I would start with the benchtop planer. I started out with a 4” jointer and no planer. Couldn’t do much more than joint straight edges. Then I purchased an 8” jointer and 13” planer (benchtops weren’t even developed at the time of purchase). With this setup, I could mill rough timber. Several years ago, I upgraded to the 16” jointer/planer combo and can handle most anything thown at it. I don’t see going to a 20” version as it is hard to find timber that is that wide. I must say that of all combo machines, the jointer planer makes the most sense and is easy to change over. If you go the J/P route, avoid the cheap units at all costs because they are likely to have you replacing it soon and that doesn’t save you money. I can offer no insights to your choice of model numbers as I haven’t seen or used them. Good luck.

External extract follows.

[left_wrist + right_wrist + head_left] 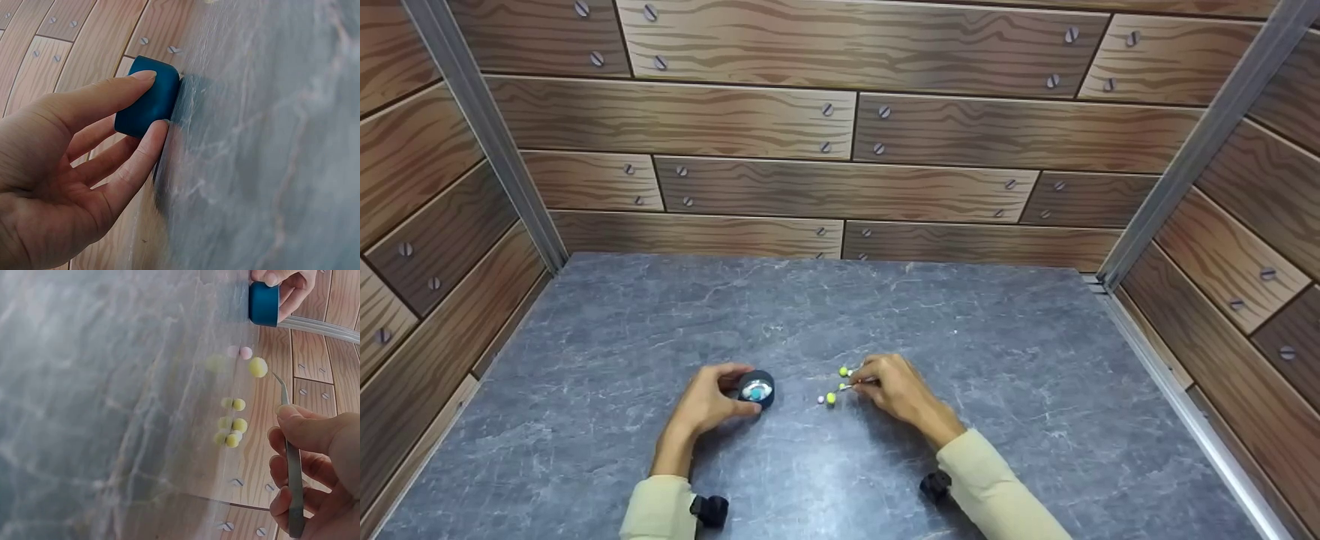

View SchottFamily's profile


105 posts in 3051 days

#14 posted 08-01-2011 08:26 PM

Wow – thanks for all the input! This decision has literally kept me awake at night. With 5 kids, I tend to agonize over purchases for myself, trying to make sure I make the right decision and get the best bang for the buck. I don’t plan on making the purchase until mid month, but I’ll let you know where I came down on it. The planer is far in the lead at this point. I’d like to look at what the sled entails before committing. Thank you all!


View SchottFamily's profile


105 posts in 3051 days

#15 posted 08-01-2011 10:33 PM

AHHHHHHH! I couldn’t take it anymore. The stress got to me. It’s just about 1:30 here at the office and I’ve gotten nothing done! I’ve been going over your responses and reading article after article. For $385, tax and shipping included, I got both (reman’d) from CPO!